Young Ben Madigan (Tom Long) is in the big city for his first job, working for UAI as an insurance adjustor, with the naïve hope of helping people. He comes under the wing of Kreisky (Bryan Brown), who sets up an experiment using Ben's innocence as a lure to get claimants to settle. But as Ben comes to realize, there's more to it than that, particularly when he meets Kreisky's crooked lawyer girlfriend, Louise (Claudia Karvan). Their scam works beautifully....until someone gets greedy.
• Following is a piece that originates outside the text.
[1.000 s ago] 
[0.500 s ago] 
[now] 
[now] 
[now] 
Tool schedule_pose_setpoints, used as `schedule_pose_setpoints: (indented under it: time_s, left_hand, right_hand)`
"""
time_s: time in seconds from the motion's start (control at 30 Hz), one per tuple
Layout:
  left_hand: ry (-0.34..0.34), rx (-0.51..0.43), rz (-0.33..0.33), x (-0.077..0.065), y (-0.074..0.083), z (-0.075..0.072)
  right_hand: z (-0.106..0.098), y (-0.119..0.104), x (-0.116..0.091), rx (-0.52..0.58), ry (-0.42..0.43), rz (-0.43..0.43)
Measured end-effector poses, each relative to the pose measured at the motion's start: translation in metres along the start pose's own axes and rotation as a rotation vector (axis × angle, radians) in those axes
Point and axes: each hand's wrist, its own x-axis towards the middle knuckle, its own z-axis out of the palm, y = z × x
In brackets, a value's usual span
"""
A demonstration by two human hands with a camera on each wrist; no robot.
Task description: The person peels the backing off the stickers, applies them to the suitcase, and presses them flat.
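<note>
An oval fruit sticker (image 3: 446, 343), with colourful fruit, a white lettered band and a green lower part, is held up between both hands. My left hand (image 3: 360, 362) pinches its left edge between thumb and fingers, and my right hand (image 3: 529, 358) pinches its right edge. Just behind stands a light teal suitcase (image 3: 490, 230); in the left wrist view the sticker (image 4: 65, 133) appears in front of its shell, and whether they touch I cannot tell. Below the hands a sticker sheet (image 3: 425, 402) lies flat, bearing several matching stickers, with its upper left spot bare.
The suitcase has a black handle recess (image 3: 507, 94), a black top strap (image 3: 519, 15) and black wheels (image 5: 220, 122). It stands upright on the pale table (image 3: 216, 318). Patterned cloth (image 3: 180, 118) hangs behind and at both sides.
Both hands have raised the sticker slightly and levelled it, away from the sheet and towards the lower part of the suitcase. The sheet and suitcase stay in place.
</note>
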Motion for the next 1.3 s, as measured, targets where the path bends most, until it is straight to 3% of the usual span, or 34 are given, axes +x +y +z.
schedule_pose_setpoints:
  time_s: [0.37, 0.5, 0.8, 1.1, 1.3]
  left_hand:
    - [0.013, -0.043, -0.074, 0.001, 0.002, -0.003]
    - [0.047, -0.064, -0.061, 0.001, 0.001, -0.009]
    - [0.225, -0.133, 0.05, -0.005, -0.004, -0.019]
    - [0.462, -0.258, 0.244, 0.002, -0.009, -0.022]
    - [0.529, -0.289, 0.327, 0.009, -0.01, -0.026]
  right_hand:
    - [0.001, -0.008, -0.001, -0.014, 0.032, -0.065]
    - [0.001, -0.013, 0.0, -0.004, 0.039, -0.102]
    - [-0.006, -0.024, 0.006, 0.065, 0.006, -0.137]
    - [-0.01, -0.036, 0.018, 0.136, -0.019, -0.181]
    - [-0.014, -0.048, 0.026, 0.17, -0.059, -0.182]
This is a fairly enjoyable little thriller, though it doesn't quite have top-notch, edge of your seat suspense. However, there is a definite ominous air present, particularly in the sequences where Louise begins seducing Ben. Most of the film is in bright sunlight, though there are plenty of backroom and alleyway deals to ground the film in the noir genre.
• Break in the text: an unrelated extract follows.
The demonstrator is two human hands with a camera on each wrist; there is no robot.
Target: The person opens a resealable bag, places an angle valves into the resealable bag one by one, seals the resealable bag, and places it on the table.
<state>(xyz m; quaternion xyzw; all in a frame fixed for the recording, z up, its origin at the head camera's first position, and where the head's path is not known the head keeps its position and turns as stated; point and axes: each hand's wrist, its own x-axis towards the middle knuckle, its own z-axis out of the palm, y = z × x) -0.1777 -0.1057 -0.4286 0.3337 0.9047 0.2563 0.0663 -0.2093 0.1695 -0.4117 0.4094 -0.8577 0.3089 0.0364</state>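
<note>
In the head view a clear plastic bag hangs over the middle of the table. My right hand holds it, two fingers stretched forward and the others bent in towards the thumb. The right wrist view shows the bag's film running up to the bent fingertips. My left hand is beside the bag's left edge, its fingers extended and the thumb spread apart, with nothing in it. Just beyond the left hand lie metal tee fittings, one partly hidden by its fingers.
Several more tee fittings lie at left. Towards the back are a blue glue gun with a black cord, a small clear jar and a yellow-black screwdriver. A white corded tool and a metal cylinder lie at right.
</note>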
Long makes for a charming character with his wide-eyed innocence; he looks a bit like a young Mick Jagger—if Jagger had been raised on an Amish farm. Bryan Brown is excellent as the master scam artist who never lets anything rattle him. As usual, he steals any scene he's in. Claudia Karvan is a bit unreadable, which is appropriate for her character, whose motivations and allegiances are consistently suspect.
The direction is a bit self-consciously arty, with conspicuous use of time-elapse photography for no particular reason. The story works pretty well, although even after two viewings it's not terribly obvious how the scam machine works. But that, as usual, is the unimportant MacGuffin and is just to get the characters into place. The character interaction is superb and is one of the great merits of the picture. While not a classic, it's certainly capable and worth the consideration of fans of film noir.
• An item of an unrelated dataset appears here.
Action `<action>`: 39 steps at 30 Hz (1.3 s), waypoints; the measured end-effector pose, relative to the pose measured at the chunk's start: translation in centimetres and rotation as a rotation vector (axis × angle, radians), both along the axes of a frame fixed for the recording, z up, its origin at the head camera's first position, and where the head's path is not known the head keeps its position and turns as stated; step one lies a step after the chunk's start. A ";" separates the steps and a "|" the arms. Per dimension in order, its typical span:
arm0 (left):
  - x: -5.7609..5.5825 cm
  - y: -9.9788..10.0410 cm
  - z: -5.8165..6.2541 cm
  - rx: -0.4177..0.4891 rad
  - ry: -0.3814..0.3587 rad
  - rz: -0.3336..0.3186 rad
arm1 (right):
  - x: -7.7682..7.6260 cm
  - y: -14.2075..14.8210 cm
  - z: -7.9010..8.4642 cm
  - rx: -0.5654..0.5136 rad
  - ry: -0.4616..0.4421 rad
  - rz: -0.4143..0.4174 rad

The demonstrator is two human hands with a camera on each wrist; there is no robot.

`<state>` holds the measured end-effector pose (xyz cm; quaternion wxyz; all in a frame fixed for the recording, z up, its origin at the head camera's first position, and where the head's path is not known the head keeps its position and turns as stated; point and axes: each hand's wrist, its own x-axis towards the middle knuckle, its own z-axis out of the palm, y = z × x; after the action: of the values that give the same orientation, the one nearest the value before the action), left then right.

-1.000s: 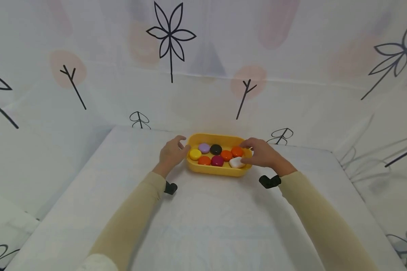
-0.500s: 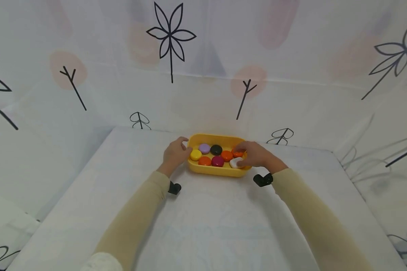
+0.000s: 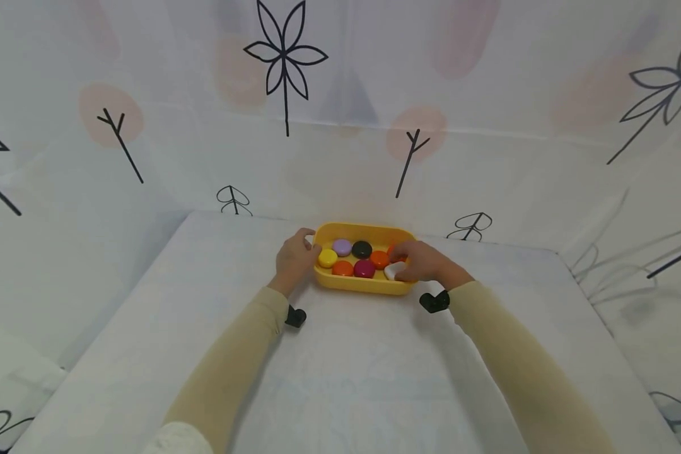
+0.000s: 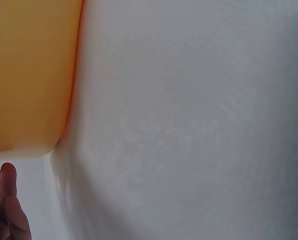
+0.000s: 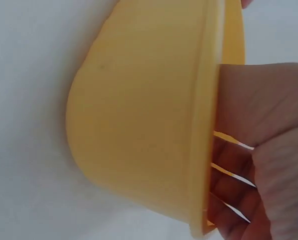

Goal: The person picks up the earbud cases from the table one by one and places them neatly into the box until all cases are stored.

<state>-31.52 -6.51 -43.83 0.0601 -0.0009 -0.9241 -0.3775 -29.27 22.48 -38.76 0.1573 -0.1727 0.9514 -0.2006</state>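
Observation:
A yellow oblong tub (image 3: 363,285) stands near the table's back edge, with several smooth coloured pieces in its bottom. My left hand (image 3: 296,257) is at its left end, thumb tip at the rim. In the left wrist view, loosely bent fingers (image 4: 8,182) show beside the tub's end wall. My right hand (image 3: 422,260) reaches over the right rim into the tub. Its thumb overlaps the white piece (image 3: 393,271), and its fingers reach over a partly hidden orange piece (image 3: 393,249). In the right wrist view the tub's wall hides the fingertips.
Also in the tub are yellow (image 3: 327,258), lilac (image 3: 342,247), black (image 3: 362,250) and dark pink (image 3: 364,268) pieces, plus orange ones (image 3: 379,259). The table (image 3: 340,372) has a white cover. A patterned cloth (image 3: 340,170) hangs right behind it.
My right hand has moved left, deeper into the tub and over the white and orange pieces. My left hand has shifted slightly right to the rim. The pieces keep their places.

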 end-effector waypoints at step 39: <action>0.3 0.2 -0.6 0.072 0.075 0.048 | -1.5 -0.9 -1.5 0.189 0.046 0.046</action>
<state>-31.23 -6.33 -44.41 0.1038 0.0095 -0.9068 -0.4086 -30.75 21.58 -40.23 0.1556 -0.1833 0.9653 -0.1024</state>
The running time is four minutes longer than the 89 indicated on the keepcase.
Rating for Style: B+
Rating for Substance: B
Image Transfer Review: The 1.85:1 anamorphic widescreen picture generally looks excellent. There are a few instances of minor compression artifacts, but nothing terrible or overly distracting. Black levels are very good and color is quite nice throughout. Sky colors seem a little off, but that may be an intentional effect to give it a more noir feel.
Image Transfer Grade: A-
Audio Transfer Review: The 5.1 DD sound is first-rate, with loud, chest-thumping bass prominent from the many car crashes and the pounding rock score. Dialogue is clear throughout, and there's plenty of environmental surround sound throughout that is particularly effective during a sequence under the water in a pool and at the seashore. No hiss or noise is to be heard. A very nice soundtrack indeed.
Audio Transfer Grade: A
Disc ExtrasAnimated menu
Scene Access with 24 cues and remote access
Subtitles/Captions in English, Spanish with remote access
1 Original Trailer(s)
2 Other Trailer(s) featuring Kill Me Later, The Rules of Attraction
Extras Review: The sole extra on the menu is an electronic press kit set of interviews running 8m:45s. There's really nothing of substance in this at all; the actors just describe their characters and the situation; the director makes a little more of an impression. Subtitling is good, and chaptering is adequate. Several trailers for Lion's Gate films are included as a hidden easter egg: a pan & scan red-band R trailer for Kill Me Later, a nonanamorphic 1.85:1 trailer for The Rules of Attraction and a pan & scan green-band R trailer for the main feature.
Extras Grade: C-
Final CommentsA deft little Aussie thriller with a nice transfer, particularly in the audio realm. Not much in the way of extras.